My favorite posts from last year
A practical guide to my favorite posts from last year and why it matters for relationship-driven professionals.
The difference between a contact and a connection is not semantic. It is the difference between a name in your phone and a person who thinks of you when an opportunity crosses their desk.
My Favorite Posts From Last Year
Consider how you currently manage your most important professional relationships. If you are like most people, the answer is: you do not. You respond when prompted. You follow up when reminded. You reconnect when you need something. This reactive approach works for maintaining existing business. It does not work for building the kind of network that generates unexpected opportunities.
The professionals who consistently punch above their weight in referrals and opportunities share one trait: they are proactive about relationship maintenance. They do not wait for a reason to reach out. They create reasons.
Making It Work
Here is a simple framework you can implement this week.
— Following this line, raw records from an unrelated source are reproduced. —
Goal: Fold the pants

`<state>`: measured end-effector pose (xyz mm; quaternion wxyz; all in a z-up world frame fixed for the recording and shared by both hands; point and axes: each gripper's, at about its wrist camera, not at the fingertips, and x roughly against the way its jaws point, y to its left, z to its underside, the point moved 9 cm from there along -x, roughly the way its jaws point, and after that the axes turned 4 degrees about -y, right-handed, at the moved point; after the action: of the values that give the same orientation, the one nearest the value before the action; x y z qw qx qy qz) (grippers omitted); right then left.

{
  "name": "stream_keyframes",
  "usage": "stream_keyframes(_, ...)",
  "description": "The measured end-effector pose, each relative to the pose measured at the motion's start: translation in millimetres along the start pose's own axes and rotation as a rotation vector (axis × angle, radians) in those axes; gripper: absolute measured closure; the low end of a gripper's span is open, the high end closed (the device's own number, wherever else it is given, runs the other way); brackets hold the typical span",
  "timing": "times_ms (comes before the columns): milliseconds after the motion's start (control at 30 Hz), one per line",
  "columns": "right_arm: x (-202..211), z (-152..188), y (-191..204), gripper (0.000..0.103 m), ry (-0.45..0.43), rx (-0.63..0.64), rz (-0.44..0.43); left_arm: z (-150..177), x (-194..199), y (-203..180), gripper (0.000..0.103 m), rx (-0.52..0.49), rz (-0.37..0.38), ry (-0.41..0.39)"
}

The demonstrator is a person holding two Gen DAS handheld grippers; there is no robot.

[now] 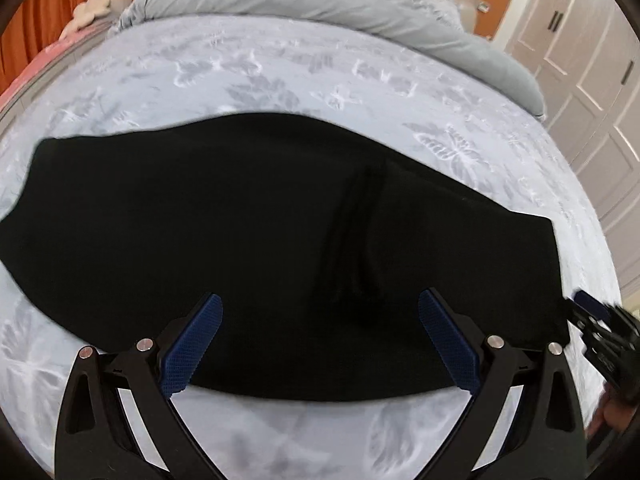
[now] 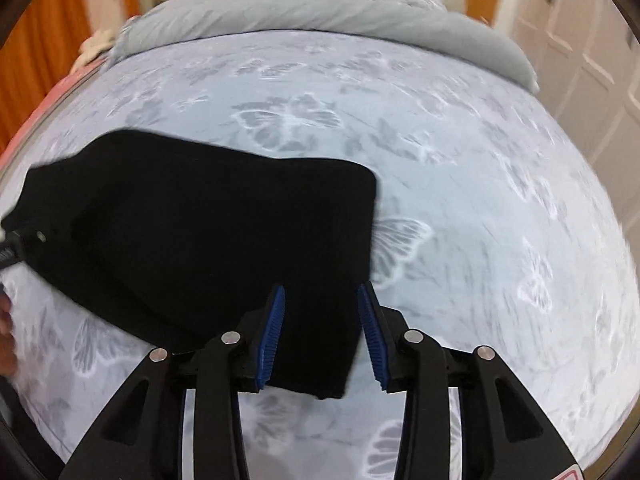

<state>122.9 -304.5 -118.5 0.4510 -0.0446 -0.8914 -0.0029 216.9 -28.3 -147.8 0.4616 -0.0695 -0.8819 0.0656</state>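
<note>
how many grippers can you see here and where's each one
2. The left gripper hangs over the near edge of the black pants, jaws wide apart. The right gripper is at the pants' right end, jaws open with cloth between them. None seems hidden.

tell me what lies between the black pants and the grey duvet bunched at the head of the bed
Only bare butterfly-print sheet lies between the black pants and the grey duvet; both wrist views show it.
</note>
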Motion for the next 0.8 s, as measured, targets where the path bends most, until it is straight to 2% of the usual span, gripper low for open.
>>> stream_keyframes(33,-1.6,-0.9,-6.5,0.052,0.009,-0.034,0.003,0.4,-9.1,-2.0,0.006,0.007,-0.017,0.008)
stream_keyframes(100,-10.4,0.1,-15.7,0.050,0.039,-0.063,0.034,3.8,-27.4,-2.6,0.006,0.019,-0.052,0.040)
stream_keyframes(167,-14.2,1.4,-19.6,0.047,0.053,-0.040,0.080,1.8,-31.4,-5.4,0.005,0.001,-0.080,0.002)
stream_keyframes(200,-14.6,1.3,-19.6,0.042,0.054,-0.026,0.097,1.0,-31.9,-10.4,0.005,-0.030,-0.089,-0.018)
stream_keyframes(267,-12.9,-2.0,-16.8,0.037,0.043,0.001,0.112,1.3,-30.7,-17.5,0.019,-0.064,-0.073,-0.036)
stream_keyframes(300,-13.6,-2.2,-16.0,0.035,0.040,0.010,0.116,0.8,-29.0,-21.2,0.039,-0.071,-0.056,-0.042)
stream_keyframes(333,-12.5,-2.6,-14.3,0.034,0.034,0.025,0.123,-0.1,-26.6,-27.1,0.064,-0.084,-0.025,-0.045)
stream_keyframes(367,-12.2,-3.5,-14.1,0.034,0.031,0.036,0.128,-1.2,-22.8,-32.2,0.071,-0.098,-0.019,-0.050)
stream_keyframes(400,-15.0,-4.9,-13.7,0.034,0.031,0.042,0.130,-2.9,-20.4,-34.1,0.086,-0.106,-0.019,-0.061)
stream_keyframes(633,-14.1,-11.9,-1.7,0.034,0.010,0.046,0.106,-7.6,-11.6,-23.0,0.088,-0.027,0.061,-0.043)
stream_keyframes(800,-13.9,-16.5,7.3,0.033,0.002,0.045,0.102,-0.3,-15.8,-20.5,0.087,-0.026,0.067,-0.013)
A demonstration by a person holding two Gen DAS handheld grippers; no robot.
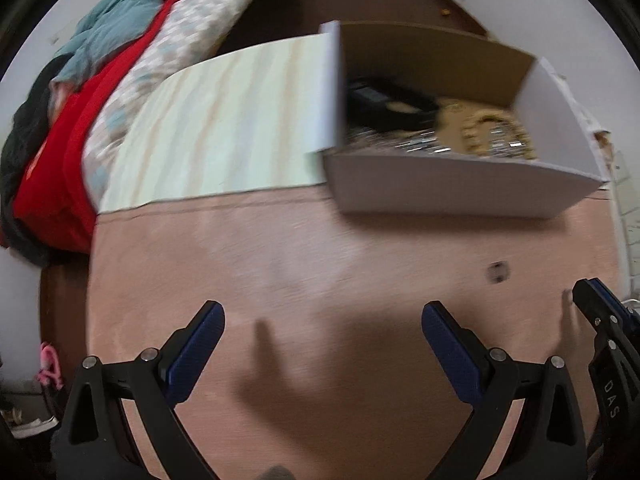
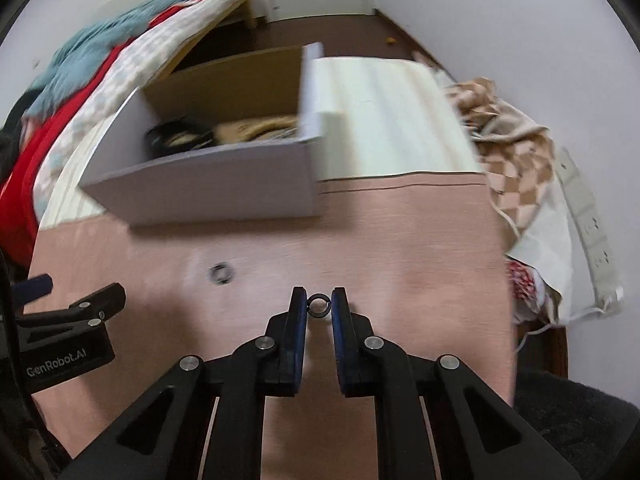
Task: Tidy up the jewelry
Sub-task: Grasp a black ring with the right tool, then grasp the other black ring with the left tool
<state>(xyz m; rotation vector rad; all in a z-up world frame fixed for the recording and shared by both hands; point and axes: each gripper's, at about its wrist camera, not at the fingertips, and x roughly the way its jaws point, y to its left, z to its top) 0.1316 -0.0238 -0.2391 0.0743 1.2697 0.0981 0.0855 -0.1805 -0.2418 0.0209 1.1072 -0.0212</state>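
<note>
The table (image 2: 400, 240) is smooth pinkish wood grain with a pale striped mat at the back, and the box (image 2: 208, 184) sits there, probably as the drop spot: stiff white card outside, brown inside, already holding bracelets (image 1: 492, 140), beaded and chain-like. The left gripper (image 1: 322, 330) hangs wide open, holding nothing, likely just waiting. The right gripper (image 2: 319, 306) is nearly closed, pinching a small dark ring (image 2: 319, 305) at its fingertips. A second ring (image 2: 221, 273) lies loose on the table, near the box.
</note>
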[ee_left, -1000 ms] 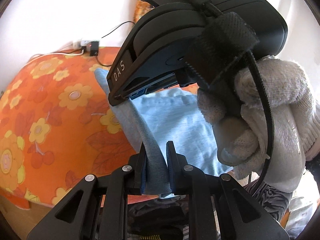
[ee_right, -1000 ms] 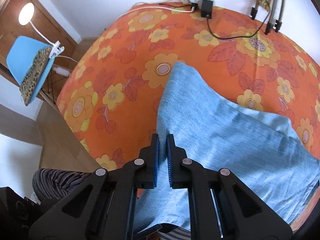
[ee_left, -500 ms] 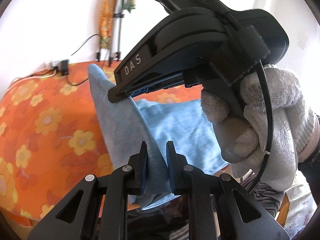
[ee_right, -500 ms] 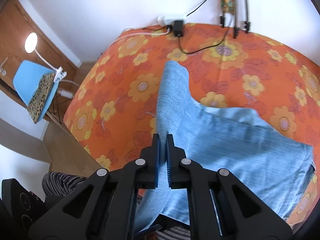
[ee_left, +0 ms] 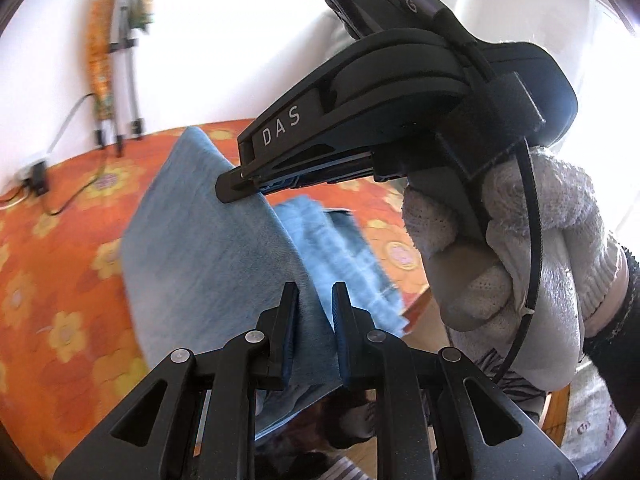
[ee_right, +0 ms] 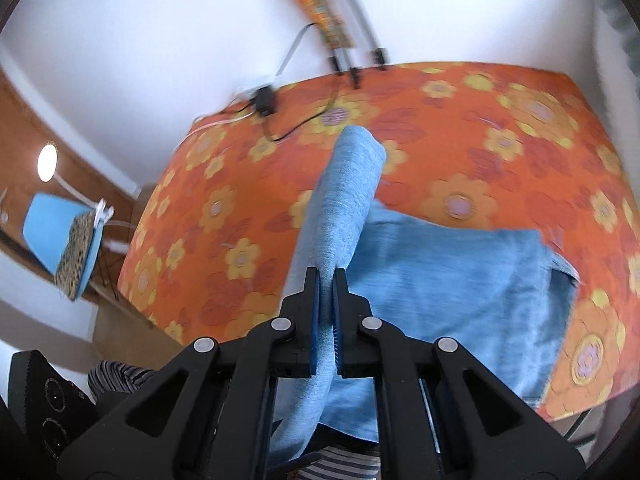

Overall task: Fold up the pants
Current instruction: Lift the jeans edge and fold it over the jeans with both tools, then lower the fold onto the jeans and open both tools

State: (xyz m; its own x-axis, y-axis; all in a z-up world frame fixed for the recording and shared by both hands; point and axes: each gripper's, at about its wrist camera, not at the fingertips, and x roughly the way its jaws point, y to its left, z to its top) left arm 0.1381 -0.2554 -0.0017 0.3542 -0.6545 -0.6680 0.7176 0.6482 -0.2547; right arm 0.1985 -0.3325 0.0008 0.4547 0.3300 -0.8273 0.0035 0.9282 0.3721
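Note:
Light blue denim pants [ee_right: 448, 276] lie on an orange flowered bed [ee_right: 500, 152], with one edge lifted off it. My right gripper [ee_right: 327, 280] is shut on that lifted edge, which rises as a narrow fold [ee_right: 352, 184] ahead of the fingers. My left gripper [ee_left: 314, 296] is shut on the same pants [ee_left: 208, 248] near their lower edge. In the left wrist view the right gripper [ee_left: 240, 182] shows from the side, held by a white-gloved hand [ee_left: 532, 264], pinching the cloth higher up. The waist end of the pants shows at the right [ee_right: 560, 272].
A power strip with cables [ee_right: 260, 98] lies at the far edge of the bed by the white wall. Tripod legs [ee_right: 352, 52] stand against that wall. A blue chair [ee_right: 64, 240] and a lamp [ee_right: 47, 160] are at the left. Striped cloth [ee_right: 116, 376] is near me.
Both grippers have risen and pulled the gripped pants edge higher off the bed; the views have tilted up toward the wall. Both stay shut on the cloth.

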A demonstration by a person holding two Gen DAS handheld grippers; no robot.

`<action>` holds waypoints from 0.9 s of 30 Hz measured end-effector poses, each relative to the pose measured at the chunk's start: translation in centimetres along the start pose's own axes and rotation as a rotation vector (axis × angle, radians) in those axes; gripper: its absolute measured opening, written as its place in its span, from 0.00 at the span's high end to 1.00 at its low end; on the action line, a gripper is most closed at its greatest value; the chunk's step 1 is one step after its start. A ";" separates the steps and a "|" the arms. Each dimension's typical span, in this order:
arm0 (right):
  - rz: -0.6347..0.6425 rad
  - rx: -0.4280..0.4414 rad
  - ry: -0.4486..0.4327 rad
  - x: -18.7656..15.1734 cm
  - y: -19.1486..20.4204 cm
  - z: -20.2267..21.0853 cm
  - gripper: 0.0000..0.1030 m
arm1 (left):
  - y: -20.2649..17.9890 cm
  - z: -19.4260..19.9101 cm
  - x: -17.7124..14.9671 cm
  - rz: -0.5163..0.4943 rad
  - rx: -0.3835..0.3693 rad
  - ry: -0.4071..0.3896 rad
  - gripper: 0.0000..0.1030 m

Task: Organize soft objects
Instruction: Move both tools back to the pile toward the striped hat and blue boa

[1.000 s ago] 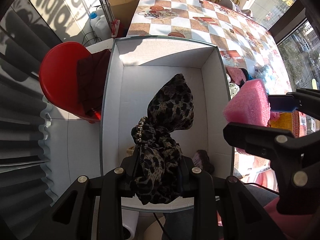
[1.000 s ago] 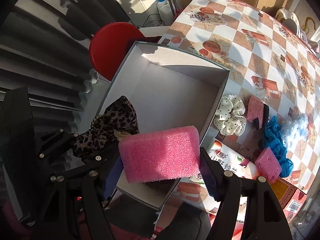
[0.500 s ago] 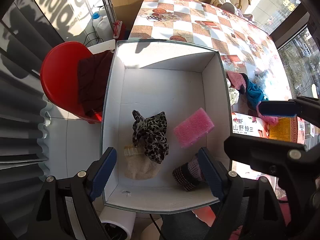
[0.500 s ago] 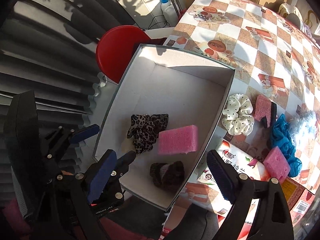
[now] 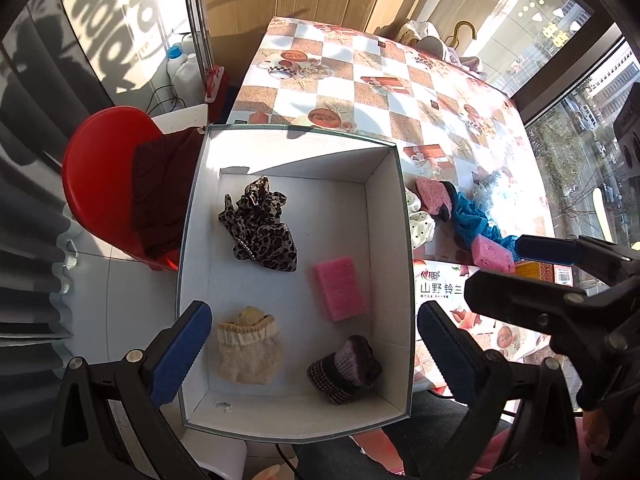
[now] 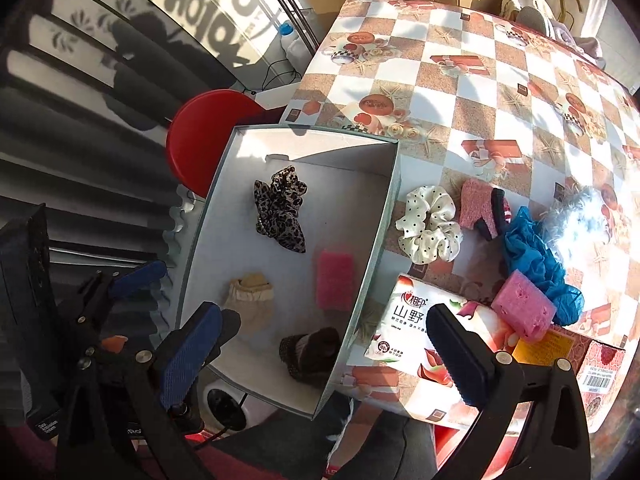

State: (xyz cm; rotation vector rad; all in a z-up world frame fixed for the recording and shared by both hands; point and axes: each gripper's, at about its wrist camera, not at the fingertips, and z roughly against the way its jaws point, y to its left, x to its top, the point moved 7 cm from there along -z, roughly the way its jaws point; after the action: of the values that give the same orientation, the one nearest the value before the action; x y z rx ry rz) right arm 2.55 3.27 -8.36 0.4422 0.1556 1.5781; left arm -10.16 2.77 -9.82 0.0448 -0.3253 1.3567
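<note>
Four soft things are lying inside the white box in the left wrist view: a leopard-print scrunchie toward the far wall, a pink sponge right of centre, a beige knit pouch and a dark knitted piece near the front wall. The left gripper is hovering above the box front, jaws spread wide and holding nothing.

Moving to the right wrist view, the right gripper is also hanging empty, jaws spread wide — over the box's right wall. On the checkered bench beside the box are lying a polka-dot scrunchie, a blue mesh puff, a second pink sponge and a tissue pack.
</note>
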 end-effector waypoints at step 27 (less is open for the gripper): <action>-0.696 -0.128 -0.359 -8.7 -23.6 14.0 0.00 | -16.7 -3.1 4.6 -0.449 -0.001 0.069 0.00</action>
State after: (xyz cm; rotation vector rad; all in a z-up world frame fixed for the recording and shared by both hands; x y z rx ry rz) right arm 29.68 -6.16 -5.80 0.4957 -0.0666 0.8056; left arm 7.40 4.16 -8.99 0.0660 -0.2399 0.9104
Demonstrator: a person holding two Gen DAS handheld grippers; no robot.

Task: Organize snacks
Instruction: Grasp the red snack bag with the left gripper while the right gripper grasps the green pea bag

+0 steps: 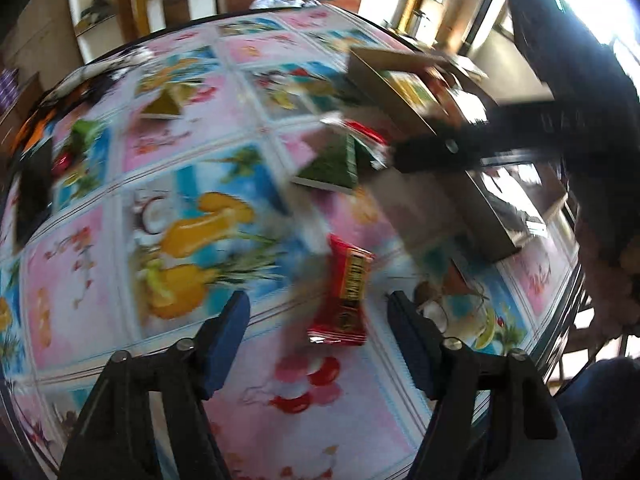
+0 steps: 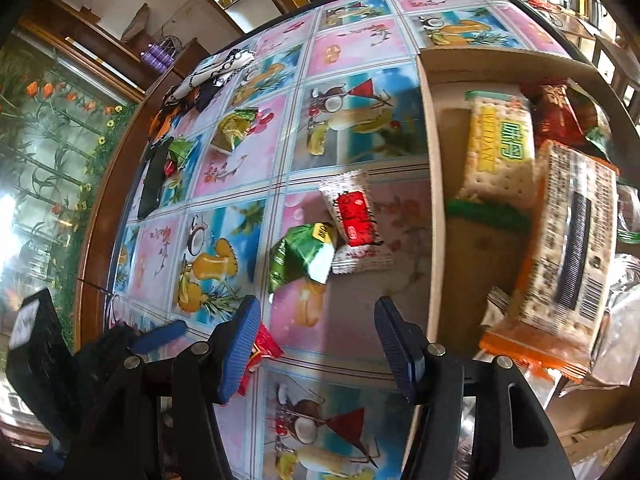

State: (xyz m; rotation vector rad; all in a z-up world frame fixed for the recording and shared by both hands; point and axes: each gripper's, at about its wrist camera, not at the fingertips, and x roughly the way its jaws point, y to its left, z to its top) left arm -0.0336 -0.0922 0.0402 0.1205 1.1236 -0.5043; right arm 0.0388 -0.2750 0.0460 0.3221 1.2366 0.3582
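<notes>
A red snack bar (image 1: 344,296) lies on the patterned tablecloth just ahead of my open, empty left gripper (image 1: 320,340). Beyond it lie a green packet (image 1: 332,160) and a red-and-white wafer pack (image 1: 362,130). In the right wrist view my right gripper (image 2: 316,340) is open and empty above the cloth. The green packet (image 2: 300,256) and the red-and-white wafer pack (image 2: 354,220) lie ahead of it. The red bar (image 2: 260,354) peeks out behind its left finger. A cardboard box (image 2: 434,184) to the right holds cracker packs (image 2: 500,144) and other snacks.
The right gripper's arm (image 1: 460,148) crosses over the box (image 1: 400,92) in the left wrist view. The left gripper (image 2: 160,332) shows at lower left in the right wrist view. A black object (image 2: 150,184), cloth items (image 2: 216,76) and a small packet (image 2: 236,128) lie at the table's far left.
</notes>
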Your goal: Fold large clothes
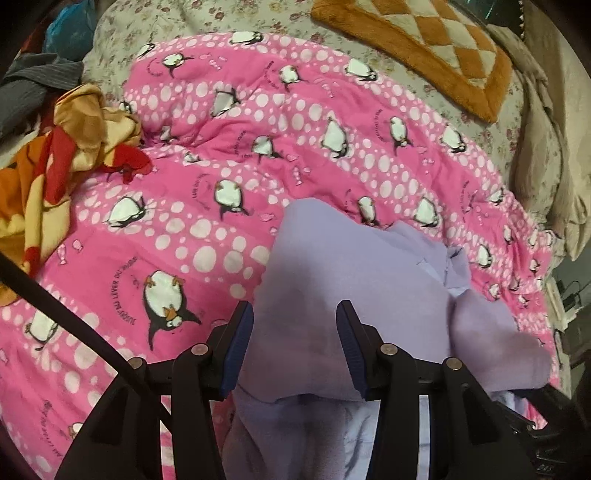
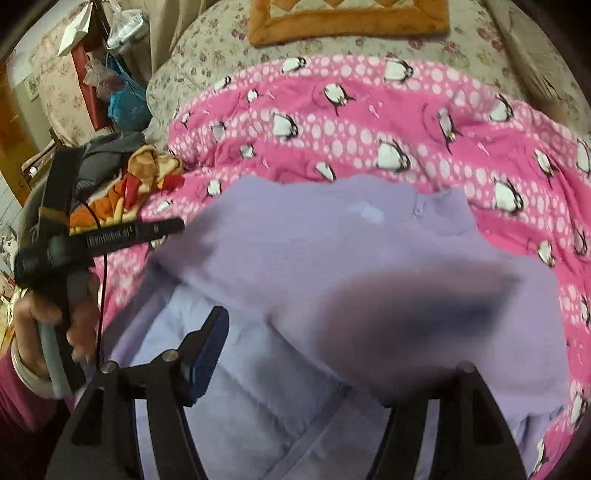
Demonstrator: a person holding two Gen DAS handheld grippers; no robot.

First, list twenty people who matter to your professional success. Not the biggest names โ the most genuine connections. The ones where the relationship feels mutual.
Second, for each person, write down one thing you know about their current situation. If you cannot, that is your signal to reach out.
Third, schedule fifteen minutes every Friday to send three messages. Not pitches. Not asks. Just genuine check-ins. "Saw this article and thought of you." "How did that project turn out?" "Hope the move went smoothly."
Three messages a week is 150 touchpoints a year. That is enough to maintain a strong network of fifty people with room to spare. The math works. The hard part is showing up consistently.
The professionals who build the deepest networks do not work harder at networking. They work more intentionally. They treat relationships as something worth organizing, tracking, and nurturing โ not just something that happens to them.
Related Reading
A relationship CRM like Relatable can help by organizing your contacts into priority tiers with engagement cadences, so the important relationships never slip through the cracks. But the tool is secondary to the mindset. Start paying attention to the relationships that matter. The rest follows.
Frequently Asked Questions
What should I track about my professional contacts?
At minimum: when you last connected, what you discussed, and what is happening in their professional and personal life. This is not about surveillance โ it is about caring enough to remember. When you reference something specific from a previous conversation, it signals genuine interest and builds trust faster than any networking tactic.
How often should I follow up with professional contacts?
It depends on the relationship tier. Your closest professional connections โ the people who refer you business and open doors โ warrant monthly touchpoints. Your broader network can be maintained with quarterly check-ins. The key is consistency, not frequency. A reliable quarterly message builds more trust than sporadic bursts of outreach.
How many professional relationships can one person realistically maintain?
Research suggests most people can maintain about 150 meaningful relationships total โ personal and professional combined. For active professional networking, a focused list of 50 to 100 key contacts is more effective than trying to stay connected with thousands. Depth beats breadth every time.